*Directions for this task*. Please copy each line of the data that includes the string "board".

[Input for this task Boundary: Start]

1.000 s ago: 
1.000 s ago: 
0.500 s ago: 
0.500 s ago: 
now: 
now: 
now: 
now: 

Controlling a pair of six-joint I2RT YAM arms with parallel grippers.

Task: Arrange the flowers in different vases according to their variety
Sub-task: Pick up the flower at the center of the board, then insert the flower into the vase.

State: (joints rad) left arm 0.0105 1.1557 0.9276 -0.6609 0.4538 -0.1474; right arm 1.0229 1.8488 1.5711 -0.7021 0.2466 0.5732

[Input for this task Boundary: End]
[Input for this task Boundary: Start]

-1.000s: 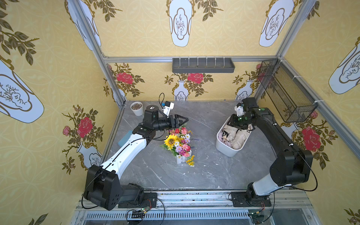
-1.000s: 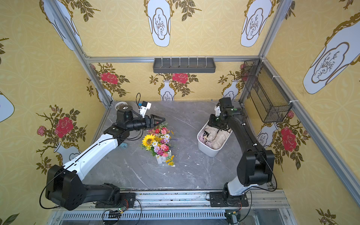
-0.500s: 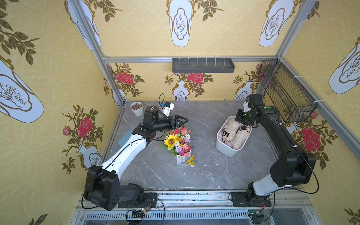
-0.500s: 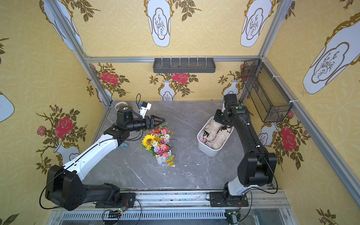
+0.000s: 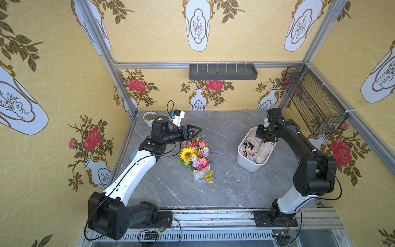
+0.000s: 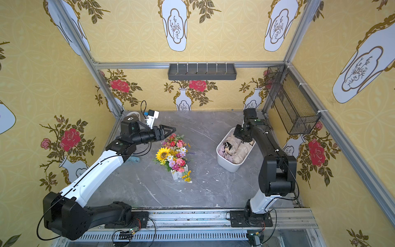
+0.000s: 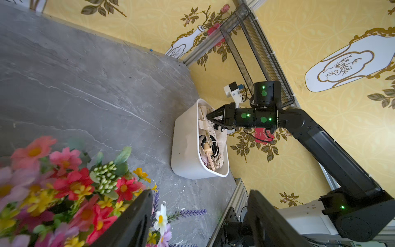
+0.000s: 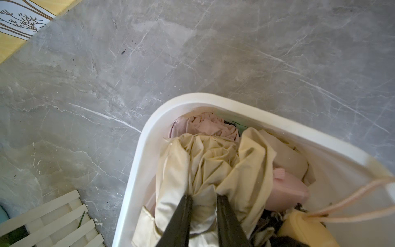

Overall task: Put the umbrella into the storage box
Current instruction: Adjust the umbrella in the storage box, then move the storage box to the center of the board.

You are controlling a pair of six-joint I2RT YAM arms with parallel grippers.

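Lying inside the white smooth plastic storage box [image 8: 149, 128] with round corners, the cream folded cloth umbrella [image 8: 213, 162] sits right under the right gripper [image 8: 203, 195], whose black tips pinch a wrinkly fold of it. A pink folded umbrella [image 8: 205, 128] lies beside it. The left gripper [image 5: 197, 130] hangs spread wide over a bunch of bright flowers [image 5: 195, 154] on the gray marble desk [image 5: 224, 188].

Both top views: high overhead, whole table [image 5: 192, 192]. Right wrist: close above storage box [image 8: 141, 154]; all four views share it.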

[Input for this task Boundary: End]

*The answer*.
Sub-task: Pick up the flower at the center of the board, then insert the flower into the vase.
Current instruction: Adjust the umbrella in the storage box, then move the storage box to the center of the board.

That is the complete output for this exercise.